** What you have to do **
Look through the records below for the line with "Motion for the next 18". Return that line and each one after it up to and including the line with "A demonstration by", exactly.

** Raw data **
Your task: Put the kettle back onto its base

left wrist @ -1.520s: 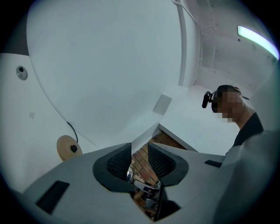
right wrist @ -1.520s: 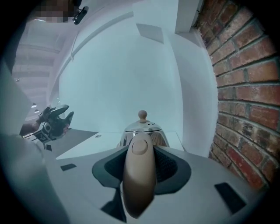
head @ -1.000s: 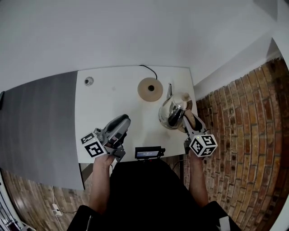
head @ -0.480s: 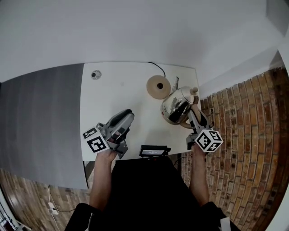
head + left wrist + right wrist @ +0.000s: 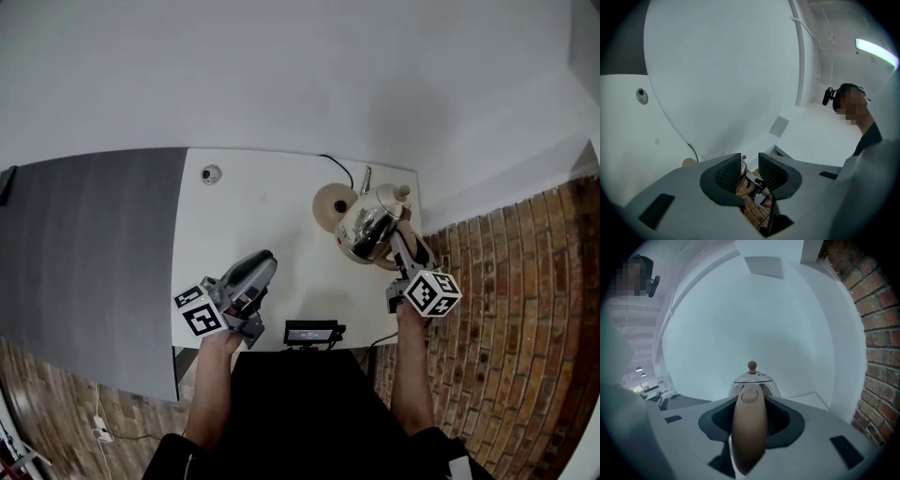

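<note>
While the right gripper (image 5: 750, 416) grips the kettle's tan handle (image 5: 749, 441) between its fingers, the steel kettle (image 5: 367, 230) hangs over the far right corner of the white table (image 5: 244, 225). It overlaps the right edge of its round tan base (image 5: 326, 200) but isn't centred on it, and I can't tell if they touch. Lid (image 5: 752, 377) is on, knob up, so the contents are hidden. Spout (image 5: 366, 178) points away from the person. Left gripper (image 5: 750, 169): fingers a narrow gap apart, nothing between them, near the table's near edge, well apart from the kettle. Base cord (image 5: 339, 169) runs to the far edge.
</note>
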Available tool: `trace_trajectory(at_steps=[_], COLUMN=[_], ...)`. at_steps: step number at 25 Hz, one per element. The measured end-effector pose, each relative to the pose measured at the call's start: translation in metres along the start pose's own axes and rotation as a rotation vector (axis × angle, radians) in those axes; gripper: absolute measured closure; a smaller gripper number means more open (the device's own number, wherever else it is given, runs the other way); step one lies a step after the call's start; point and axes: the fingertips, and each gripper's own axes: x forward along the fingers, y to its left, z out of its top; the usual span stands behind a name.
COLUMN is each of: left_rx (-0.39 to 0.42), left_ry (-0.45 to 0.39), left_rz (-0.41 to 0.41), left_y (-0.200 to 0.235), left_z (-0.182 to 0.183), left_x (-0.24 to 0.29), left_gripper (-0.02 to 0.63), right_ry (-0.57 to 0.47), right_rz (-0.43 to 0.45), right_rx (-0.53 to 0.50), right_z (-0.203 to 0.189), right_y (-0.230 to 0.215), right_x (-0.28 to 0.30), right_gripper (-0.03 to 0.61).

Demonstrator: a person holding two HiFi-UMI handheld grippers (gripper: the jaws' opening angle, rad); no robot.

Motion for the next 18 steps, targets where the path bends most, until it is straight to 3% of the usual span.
trace_trajectory(at_steps=[8, 18], left_rx=[0.003, 0.009], left_ry=[-0.013, 0.000], left_rz=[0.084, 0.082], left_y=[0.010, 0.007], left_z=[-0.002, -0.003], left_x=[-0.014, -0.011], left_gripper=[0.497, 0.497], right_ry=[-0.016, 0.007], right_rz=[0.004, -0.027], right_rx=[-0.020, -0.055], right_z=[0.018, 0.013], right_y=[-0.007, -0.003], right_x=[0.065, 0.111], right_gripper=[0.423, 0.423])
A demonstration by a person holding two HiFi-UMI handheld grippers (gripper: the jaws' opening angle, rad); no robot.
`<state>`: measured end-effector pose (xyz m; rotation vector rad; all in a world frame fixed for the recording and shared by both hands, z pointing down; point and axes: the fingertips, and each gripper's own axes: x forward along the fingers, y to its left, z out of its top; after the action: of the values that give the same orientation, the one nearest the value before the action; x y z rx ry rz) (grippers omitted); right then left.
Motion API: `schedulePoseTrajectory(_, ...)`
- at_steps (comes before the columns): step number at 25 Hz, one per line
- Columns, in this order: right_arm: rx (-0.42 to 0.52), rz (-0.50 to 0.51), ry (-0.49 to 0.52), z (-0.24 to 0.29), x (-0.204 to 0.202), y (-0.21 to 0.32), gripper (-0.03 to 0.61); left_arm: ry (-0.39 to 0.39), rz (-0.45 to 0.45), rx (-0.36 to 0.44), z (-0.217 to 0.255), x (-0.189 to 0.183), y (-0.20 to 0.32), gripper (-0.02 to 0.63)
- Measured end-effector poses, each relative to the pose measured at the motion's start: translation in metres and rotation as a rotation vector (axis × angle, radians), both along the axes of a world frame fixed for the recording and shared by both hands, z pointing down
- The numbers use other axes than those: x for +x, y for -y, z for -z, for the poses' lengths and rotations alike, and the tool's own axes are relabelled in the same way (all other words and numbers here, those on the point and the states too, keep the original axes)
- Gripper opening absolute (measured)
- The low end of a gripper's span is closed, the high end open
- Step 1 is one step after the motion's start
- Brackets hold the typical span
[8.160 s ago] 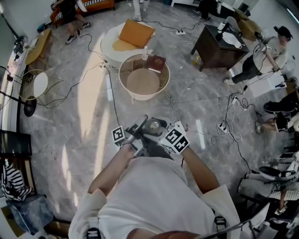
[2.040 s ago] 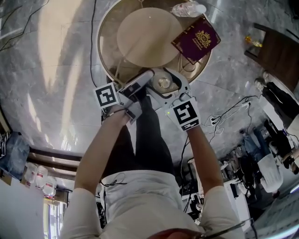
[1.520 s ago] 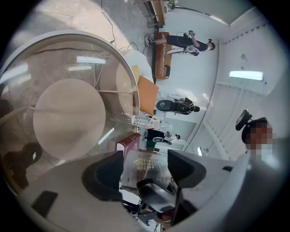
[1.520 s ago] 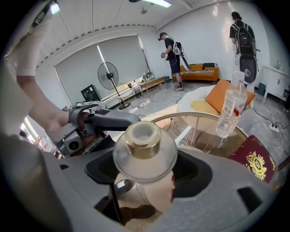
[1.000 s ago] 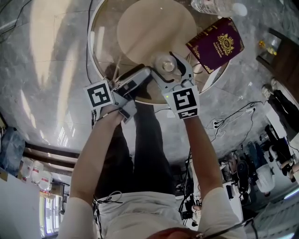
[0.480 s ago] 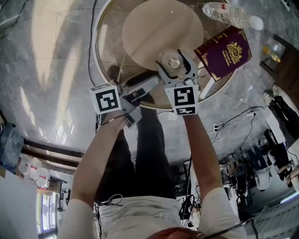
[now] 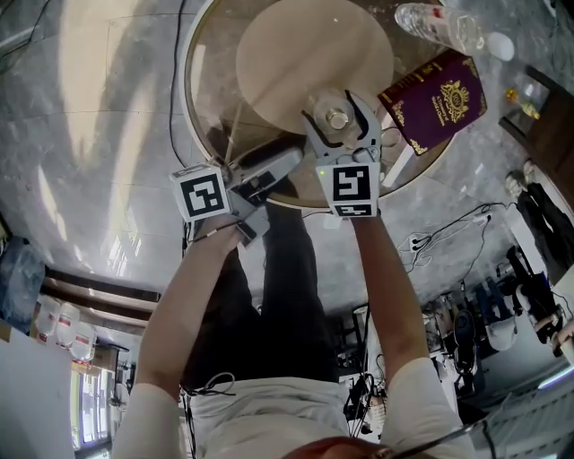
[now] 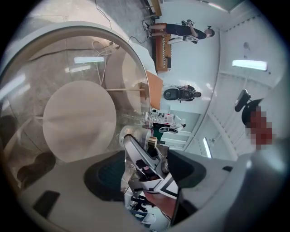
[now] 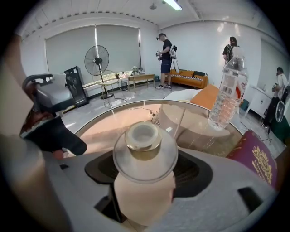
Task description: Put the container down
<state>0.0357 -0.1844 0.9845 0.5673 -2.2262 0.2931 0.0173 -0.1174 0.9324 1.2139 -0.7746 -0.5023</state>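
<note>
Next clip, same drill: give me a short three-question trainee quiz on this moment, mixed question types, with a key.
1. True or false: the right hand-held gripper is closed on the container.
2. Which thing lies on the glass table beside the water bottle? A) maroon book B) laptop C) dinner plate
3. Fill in: the left hand-held gripper has its jaws ___ and holds nothing.
Key: 1 true; 2 A; 3 apart.
</note>
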Motion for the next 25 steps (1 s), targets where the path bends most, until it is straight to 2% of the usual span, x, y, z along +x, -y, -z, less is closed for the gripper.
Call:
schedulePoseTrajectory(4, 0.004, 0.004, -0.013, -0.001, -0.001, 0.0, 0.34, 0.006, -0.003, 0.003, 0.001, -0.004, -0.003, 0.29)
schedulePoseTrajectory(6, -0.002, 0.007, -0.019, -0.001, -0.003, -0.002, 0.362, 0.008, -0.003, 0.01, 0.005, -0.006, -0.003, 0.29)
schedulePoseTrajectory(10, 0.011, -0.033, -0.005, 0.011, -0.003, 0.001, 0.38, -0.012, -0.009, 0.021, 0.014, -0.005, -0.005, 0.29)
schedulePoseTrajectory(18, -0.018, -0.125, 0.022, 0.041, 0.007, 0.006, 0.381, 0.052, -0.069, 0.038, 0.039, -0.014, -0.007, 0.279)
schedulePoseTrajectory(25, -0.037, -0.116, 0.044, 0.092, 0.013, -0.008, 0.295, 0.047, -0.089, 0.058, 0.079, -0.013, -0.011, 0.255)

** Solution **
Motion for the next 18 steps, targets where the path bends most, until it is straight to 3% of the usual span.
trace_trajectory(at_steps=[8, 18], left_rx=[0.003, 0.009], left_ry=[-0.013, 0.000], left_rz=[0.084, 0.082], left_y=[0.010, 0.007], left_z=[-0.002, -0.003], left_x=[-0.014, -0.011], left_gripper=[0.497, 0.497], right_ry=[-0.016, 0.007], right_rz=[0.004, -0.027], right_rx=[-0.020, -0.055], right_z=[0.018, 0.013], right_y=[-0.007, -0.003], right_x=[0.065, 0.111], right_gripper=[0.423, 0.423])
A demonstration by a person holding two HiFi-UMI handheld grippers (gripper: the jaws' opening angle, rad); no robot.

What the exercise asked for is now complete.